WORK INSTRUCTIONS – Say how many lines in the material below include "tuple". The answer is the number alone.

** DATA FOR REVIEW follows **

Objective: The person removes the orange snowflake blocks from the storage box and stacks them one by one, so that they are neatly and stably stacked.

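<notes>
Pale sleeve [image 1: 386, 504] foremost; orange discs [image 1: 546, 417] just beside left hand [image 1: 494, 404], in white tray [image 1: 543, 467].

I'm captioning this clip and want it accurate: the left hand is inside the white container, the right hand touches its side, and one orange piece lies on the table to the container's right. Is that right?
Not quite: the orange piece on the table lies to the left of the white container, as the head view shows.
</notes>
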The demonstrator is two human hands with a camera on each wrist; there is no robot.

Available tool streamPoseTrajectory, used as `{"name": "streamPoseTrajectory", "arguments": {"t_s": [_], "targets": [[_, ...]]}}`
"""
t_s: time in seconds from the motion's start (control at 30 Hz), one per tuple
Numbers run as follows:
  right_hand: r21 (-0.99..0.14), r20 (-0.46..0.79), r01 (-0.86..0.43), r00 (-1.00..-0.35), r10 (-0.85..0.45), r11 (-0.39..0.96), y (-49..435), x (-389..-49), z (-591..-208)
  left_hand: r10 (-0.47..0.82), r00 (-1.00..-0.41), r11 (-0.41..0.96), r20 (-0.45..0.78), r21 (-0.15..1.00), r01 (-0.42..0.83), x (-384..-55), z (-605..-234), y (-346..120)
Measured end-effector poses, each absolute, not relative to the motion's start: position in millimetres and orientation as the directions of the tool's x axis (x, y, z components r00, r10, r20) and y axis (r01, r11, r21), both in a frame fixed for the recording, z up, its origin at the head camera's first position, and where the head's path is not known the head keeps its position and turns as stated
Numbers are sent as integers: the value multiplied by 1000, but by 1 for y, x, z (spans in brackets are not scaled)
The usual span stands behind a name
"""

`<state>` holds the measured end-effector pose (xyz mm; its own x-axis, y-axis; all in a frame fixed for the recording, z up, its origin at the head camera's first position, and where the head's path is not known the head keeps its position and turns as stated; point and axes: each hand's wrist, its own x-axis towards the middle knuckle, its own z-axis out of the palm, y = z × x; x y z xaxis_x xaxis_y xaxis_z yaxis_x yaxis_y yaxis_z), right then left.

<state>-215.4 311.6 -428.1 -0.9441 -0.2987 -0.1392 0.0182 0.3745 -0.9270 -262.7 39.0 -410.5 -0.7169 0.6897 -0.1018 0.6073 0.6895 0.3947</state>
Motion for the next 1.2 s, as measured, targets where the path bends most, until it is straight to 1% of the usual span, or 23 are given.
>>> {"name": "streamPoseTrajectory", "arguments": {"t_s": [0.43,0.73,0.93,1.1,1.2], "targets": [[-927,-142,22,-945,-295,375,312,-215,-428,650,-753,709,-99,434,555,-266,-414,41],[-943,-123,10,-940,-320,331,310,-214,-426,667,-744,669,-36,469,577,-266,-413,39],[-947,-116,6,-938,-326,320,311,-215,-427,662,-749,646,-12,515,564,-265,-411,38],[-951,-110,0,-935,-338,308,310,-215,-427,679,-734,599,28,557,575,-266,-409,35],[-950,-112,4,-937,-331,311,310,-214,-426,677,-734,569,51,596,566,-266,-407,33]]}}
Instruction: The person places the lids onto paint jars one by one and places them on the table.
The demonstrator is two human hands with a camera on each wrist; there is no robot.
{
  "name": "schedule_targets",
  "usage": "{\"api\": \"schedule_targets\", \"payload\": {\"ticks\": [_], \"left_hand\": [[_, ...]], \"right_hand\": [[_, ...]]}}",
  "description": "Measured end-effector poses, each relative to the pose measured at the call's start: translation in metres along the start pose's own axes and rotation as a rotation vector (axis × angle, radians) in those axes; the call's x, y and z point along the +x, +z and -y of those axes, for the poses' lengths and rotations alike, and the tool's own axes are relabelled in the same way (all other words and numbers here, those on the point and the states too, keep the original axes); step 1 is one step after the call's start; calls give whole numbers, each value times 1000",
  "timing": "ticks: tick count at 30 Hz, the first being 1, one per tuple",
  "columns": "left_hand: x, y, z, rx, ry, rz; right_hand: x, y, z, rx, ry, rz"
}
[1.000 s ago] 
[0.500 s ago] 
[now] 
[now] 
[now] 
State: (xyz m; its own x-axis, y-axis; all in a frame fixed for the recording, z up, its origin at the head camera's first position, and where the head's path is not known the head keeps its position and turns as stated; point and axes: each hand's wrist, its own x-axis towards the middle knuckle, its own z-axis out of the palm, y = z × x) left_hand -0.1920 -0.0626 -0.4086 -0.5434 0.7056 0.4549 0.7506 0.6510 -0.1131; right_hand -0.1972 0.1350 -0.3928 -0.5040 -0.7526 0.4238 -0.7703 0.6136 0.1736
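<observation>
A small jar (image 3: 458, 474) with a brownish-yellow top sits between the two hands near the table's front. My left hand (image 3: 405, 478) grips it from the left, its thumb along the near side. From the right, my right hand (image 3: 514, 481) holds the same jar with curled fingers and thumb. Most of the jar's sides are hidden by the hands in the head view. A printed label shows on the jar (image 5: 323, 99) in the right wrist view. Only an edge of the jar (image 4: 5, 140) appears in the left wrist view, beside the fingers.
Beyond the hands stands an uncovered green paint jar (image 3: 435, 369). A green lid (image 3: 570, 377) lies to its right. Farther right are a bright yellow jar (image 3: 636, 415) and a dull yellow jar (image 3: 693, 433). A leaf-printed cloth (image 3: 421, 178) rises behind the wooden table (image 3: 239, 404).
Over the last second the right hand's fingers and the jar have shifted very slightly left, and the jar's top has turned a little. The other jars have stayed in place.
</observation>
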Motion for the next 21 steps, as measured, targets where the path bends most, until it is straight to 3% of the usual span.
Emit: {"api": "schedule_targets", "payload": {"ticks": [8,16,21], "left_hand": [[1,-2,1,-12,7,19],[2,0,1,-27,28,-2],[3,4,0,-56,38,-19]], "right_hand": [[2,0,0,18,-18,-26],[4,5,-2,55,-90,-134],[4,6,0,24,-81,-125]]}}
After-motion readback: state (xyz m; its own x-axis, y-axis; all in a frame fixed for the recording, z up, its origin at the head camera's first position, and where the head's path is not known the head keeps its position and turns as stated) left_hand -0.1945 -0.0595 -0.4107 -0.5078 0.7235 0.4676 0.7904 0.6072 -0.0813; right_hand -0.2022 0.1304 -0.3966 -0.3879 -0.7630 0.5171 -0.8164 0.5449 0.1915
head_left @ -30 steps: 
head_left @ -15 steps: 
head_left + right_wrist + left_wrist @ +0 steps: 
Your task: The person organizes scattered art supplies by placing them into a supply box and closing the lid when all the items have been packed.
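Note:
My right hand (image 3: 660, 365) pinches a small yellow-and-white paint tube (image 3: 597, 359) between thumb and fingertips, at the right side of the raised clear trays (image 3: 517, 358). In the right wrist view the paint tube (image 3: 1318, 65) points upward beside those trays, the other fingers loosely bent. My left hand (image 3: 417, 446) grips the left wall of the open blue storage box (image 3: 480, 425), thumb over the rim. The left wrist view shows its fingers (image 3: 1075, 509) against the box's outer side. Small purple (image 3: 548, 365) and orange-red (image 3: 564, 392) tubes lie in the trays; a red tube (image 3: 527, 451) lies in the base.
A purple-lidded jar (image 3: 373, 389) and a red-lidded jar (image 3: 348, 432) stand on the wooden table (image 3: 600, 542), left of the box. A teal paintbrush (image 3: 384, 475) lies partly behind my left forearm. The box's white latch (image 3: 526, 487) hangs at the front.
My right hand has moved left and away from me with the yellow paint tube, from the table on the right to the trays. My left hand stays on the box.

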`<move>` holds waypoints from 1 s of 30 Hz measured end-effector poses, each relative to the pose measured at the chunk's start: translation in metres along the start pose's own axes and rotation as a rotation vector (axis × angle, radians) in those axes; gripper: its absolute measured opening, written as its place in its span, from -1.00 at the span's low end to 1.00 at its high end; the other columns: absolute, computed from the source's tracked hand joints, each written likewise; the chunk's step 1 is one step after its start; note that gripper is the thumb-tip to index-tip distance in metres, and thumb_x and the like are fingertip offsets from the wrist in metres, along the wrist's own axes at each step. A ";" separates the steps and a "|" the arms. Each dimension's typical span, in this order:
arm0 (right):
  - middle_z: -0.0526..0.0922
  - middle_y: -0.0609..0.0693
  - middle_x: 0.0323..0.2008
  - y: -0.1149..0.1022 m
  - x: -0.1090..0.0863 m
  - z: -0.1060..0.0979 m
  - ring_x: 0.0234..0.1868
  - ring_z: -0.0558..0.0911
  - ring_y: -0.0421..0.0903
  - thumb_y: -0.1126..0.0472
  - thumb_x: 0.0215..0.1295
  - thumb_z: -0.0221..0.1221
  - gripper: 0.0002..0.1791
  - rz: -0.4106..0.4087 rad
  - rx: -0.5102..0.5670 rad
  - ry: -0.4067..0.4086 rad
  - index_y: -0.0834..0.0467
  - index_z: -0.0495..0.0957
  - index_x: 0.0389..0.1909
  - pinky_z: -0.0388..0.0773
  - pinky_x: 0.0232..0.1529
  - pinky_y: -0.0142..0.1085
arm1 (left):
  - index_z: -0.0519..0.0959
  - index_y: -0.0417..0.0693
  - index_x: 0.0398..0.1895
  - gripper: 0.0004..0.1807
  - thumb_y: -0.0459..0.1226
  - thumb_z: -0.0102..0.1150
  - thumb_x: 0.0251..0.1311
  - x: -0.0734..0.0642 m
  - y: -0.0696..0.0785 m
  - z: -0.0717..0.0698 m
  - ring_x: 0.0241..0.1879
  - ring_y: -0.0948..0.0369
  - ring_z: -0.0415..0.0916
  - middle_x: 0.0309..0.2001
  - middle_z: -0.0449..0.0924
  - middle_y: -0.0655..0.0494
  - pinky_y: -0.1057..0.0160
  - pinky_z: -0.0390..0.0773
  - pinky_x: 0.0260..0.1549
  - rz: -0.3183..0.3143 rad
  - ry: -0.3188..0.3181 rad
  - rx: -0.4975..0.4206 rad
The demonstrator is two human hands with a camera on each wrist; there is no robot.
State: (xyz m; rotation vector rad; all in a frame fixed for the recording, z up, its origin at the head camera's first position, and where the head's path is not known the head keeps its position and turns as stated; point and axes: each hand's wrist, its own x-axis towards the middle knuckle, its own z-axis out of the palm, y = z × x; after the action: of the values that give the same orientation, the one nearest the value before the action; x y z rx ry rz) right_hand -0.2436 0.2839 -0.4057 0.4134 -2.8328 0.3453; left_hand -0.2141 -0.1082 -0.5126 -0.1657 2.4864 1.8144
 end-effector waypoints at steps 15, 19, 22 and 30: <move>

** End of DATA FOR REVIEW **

OUTPUT OF THE TASK – 2